Recall that Spark automatically sends all variables referenced in your closures to the
worker nodes. While this is convenient, it can also be inefficient because (1) the default
task launching mechanism is optimized for small task sizes, and (2) you might, in fact,
use the same variable in multiple parallel operations, but Spark will send it separately
for each operation. As an example, say that we wanted to write a Spark program that
does country lookup our call signs by prefix matching in an array. This is useful for
HAM radio call signs since each country gets its own prefix, although the prefixes are
not uniform in length. If we wrote this naively in Spark, the code might look like this:
Example 6-6. Python country lookup example
# Lookup the locations of the call signs on the
# RDD contactCounts. We load a list of call sign
# prefixes to country code to support this lookup.

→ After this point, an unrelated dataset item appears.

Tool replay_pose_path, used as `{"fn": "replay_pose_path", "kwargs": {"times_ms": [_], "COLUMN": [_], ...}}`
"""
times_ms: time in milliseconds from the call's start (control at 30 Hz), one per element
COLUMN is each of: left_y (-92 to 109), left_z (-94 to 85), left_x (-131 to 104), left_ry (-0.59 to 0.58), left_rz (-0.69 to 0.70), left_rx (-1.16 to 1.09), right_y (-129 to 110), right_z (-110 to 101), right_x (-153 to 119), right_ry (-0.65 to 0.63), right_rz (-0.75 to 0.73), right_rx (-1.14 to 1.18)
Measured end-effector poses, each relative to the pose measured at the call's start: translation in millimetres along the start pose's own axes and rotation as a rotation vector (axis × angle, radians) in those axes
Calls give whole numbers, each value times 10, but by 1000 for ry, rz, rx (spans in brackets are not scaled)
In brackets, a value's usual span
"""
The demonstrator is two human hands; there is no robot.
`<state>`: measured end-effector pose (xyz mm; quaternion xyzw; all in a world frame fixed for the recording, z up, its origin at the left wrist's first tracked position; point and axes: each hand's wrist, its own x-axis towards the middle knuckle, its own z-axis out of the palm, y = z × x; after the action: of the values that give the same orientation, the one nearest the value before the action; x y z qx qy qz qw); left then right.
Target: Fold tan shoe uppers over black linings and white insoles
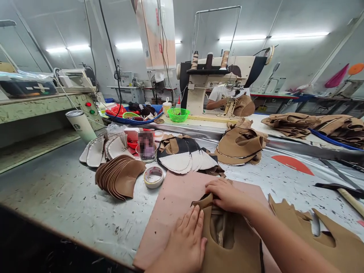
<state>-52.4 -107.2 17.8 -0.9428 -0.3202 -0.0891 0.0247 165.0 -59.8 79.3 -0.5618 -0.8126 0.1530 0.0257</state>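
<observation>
A brown fabric piece (241, 250) with a rounded opening lies on a pink board (173, 201). My left hand (187, 235) rests flat on the piece's left edge and the board, its fingers stretched out. At the piece's top edge my right hand (227, 195) has its fingers curved over the cloth, and their tips are partly hidden by the fold. Dark edging shows along the fabric's top and right side. More brown cut pieces (335, 242) lie to the right of the board.
Stacked brown curved pieces (121, 176), a tape roll (154, 177), black-and-white pieces (184, 155) and a brown stack (240, 144) surround the board's far side. A hammer (349, 197) lies right. Behind stand a tumbler (81, 125), green basket (178, 114), sewing machine (199, 94) and a person (220, 98).
</observation>
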Motion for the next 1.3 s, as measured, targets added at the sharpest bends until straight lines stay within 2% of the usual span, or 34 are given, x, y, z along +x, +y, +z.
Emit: {"fn": "replay_pose_path", "kwargs": {"times_ms": [233, 433, 667, 867, 1067, 1233, 1300], "left_y": [-19, -57, -90, -68, -76, -98, -95], "left_z": [-94, -130, -246, -287, -327, -346, -355], "left_x": [80, 154, 262, 307, 387, 392, 395], "left_ry": [-117, -175, -254, -213, -162, -197, -206], "left_rz": [12, 47, 80, 69, 17, -2, 2], "left_rx": [-2, -17, -103, -182, -287, -354, -347], "right_y": [43, 14, 1, 6, 21, -68, -107], "right_z": [-217, -135, -163, -114, -7, -7, -25], "right_x": [112, 187, 95, 34, 67, 53, 40], "right_ry": [-253, -143, -164, -101, -54, 44, 41], "right_rz": [154, 143, 154, 94, 48, -20, -11], "right_rx": [-86, -183, -104, 38, -6, 13, 42]}}
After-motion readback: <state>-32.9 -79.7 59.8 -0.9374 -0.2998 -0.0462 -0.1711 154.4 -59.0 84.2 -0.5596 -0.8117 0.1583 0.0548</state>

signPrefixes = loadCallSignTable()
def processSignCount(sign_count, signPrefixes):
  country = lookupCountry(sign_count[0], signPrefixes)
  count = sign_count[1]
  return (country, count)
countryContactCounts = (contactCounts
    .map(processSignCount)
    .reduceByKey((lambda x, y: x+ y)))
This program would run, but, if we had a larger table (like with IP addresses instead of
call signs), the signPrefixes could easily be several megabytes in size, making it expensive
to send that Array from the master alongside each task. In addition, if we used
the same signPrefixes object later (maybe we next ran the same code on file2.txt),
it would be sent again to each node.
We can fix this by making signPrefixes a broadcast variable. A broadcast variable is
simply an object of type spark.broadcast.Broadcast[T], which wraps a value of type
T. We can access this value by calling value on the Broadcast object in our tasks. The
value is sent to each node only once, using an efficient, BitTorrent-like communication
mechanism.
Using broadcast variables, our previous example looks like this:
Example 6-7. Python country lookup example with Broadcast values
# Lookup the locations of the call signs on the
# RDD contactCounts. We load a list of call sign
# prefixes to country code to support this lookup.
signPrefixes = sc.broadcast(loadCallSignTable())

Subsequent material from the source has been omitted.